## Required work:
What are the lines from the one containing "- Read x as" through the end of the listing below? Return them exactly, and only them.
------------------------------------
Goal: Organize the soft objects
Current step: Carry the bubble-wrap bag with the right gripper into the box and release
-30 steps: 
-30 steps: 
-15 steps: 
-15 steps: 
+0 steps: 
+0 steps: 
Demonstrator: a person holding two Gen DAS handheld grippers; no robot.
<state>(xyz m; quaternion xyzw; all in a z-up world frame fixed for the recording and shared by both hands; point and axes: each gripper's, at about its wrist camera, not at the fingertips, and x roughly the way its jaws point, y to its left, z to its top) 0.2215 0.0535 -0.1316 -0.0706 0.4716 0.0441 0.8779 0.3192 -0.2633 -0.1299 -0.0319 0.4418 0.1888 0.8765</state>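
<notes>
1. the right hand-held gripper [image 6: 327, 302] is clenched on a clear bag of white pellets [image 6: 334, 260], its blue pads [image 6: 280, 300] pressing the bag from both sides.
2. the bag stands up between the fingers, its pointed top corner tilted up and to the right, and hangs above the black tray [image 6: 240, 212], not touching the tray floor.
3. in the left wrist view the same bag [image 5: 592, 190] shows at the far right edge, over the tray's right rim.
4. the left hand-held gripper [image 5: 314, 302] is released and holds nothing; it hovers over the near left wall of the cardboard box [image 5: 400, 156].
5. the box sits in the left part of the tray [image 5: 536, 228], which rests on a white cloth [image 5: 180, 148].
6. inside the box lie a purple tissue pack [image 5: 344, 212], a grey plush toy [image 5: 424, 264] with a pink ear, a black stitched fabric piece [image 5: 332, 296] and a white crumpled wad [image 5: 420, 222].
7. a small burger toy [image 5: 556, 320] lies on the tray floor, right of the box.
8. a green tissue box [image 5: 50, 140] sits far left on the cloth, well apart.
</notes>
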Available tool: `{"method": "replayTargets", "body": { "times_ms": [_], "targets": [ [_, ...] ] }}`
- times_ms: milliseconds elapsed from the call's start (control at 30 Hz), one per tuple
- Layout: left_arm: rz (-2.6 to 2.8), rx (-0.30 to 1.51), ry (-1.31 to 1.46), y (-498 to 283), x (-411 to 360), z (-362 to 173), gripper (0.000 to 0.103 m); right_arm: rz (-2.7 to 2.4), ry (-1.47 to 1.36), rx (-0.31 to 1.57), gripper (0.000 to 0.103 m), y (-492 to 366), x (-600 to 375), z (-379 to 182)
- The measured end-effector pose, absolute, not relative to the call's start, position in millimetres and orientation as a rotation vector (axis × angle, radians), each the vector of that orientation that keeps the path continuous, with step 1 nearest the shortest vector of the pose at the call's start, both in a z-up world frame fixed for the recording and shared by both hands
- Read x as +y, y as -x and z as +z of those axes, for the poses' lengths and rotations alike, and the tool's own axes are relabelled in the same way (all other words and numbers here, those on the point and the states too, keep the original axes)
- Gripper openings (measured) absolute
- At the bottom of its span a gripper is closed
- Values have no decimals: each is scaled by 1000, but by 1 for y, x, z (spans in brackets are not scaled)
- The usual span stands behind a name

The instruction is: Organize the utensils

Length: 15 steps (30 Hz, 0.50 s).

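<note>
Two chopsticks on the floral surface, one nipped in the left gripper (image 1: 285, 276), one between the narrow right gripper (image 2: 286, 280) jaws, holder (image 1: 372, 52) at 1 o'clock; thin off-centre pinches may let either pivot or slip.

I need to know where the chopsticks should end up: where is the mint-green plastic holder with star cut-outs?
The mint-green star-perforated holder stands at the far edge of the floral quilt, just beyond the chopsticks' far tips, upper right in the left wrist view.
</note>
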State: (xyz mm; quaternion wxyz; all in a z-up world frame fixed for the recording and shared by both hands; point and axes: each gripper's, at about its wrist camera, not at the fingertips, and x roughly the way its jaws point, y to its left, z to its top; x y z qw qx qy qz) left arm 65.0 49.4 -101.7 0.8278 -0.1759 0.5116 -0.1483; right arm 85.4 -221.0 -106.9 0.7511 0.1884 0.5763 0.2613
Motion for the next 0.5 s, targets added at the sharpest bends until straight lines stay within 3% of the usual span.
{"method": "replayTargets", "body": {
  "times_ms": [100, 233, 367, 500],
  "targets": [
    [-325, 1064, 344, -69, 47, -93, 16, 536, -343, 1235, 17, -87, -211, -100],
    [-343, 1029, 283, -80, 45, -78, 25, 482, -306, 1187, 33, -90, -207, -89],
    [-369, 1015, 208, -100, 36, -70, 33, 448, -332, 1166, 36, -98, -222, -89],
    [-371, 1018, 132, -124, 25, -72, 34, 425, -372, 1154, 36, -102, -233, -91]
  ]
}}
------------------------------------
## Reply:
- Read x as +y, y as -x and z as +z of those axes, for the poses' lengths and rotations alike, and the tool's own axes are relabelled in the same way (all other words and numbers here, those on the point and the states too, keep the original axes)
- Gripper openings (measured) absolute
- At the bottom of its span a gripper is closed
- Values have no decimals: each is scaled by 1000, but by 1 for y, x, z (spans in brackets are not scaled)
- The usual span stands behind a name

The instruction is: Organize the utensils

Length: 15 steps (30 Hz, 0.50 s).

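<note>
Two chopsticks on the floral surface, one nipped in the left gripper (image 1: 285, 276), one between the narrow right gripper (image 2: 286, 280) jaws, holder (image 1: 372, 52) at 1 o'clock; thin off-centre pinches may let either pivot or slip.

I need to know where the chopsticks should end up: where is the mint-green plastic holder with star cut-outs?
The mint-green star-perforated holder stands at the far edge of the floral quilt, just beyond the chopsticks' far tips, upper right in the left wrist view.
</note>
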State: (xyz mm; quaternion wxyz; all in a z-up world frame fixed for the recording and shared by both hands; point and axes: each gripper's, at about its wrist camera, not at the fingertips, and x roughly the way its jaws point, y to its left, z to its top; x y z qw qx qy qz) left arm 65.0 49.4 -101.7 0.8278 -0.1759 0.5116 -0.1483; right arm 85.4 -221.0 -106.9 0.7511 0.1884 0.5763 0.2613
Motion for the next 0.5 s, targets added at the sharpest bends until straight lines stay within 3% of the usual span.
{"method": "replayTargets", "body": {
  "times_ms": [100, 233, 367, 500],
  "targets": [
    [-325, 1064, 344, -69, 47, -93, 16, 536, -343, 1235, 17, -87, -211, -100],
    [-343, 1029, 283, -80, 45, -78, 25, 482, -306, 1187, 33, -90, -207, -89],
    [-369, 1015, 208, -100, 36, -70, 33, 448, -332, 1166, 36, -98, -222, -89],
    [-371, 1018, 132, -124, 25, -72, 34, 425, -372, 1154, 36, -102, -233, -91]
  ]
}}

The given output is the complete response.